Investigators believe the “Sky High” stamp could contain heroin and fentanyl, a narcotic painkiller that can be 100 times stronger than morphine. It’s typically prescribed to treat cancer patients and other chronic pain sufferers. They suspect dealers might be “re-branding” their illegal products under different street names because of increased publicity surrounding “Theraflu” and “Bud Ice,” two stamps that the Allegheny County Medical Examiner’s forensic laboratory found to contain heroin and fentanyl.

Allegheny County officials on Thursday confirmed 14 of the 15 initial overdose deaths they have investigated so far this week contained heroin and fentanyl, Chief County Medical Examiner Dr.
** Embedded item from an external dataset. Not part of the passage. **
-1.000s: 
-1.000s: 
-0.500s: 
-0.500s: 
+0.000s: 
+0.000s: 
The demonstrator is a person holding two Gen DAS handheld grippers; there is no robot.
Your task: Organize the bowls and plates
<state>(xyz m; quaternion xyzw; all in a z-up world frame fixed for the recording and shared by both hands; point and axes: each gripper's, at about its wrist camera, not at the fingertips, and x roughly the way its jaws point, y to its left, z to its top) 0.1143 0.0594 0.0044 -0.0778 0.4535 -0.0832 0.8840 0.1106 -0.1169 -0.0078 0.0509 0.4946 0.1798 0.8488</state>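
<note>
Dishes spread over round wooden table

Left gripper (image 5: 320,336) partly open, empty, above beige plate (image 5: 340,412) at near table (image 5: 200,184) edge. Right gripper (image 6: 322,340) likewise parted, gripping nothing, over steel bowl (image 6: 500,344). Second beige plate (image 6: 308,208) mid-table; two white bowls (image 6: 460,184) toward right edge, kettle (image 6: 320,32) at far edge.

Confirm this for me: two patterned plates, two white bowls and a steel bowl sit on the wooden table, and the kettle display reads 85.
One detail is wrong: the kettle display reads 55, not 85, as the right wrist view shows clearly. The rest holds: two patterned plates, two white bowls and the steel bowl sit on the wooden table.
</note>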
Karl Williams said.

“Now I think I have two more,” Williams said.

Toxicology tests are being conducted on those two deaths at the county’s Strip District lab, he said.

“It is my highest priority to find and hold accountable those involved in the distribution this deadly drug mixture,” Kane said.

Anyone with information about heroin distribution is asked to call Kane’s office at 800-442-8006.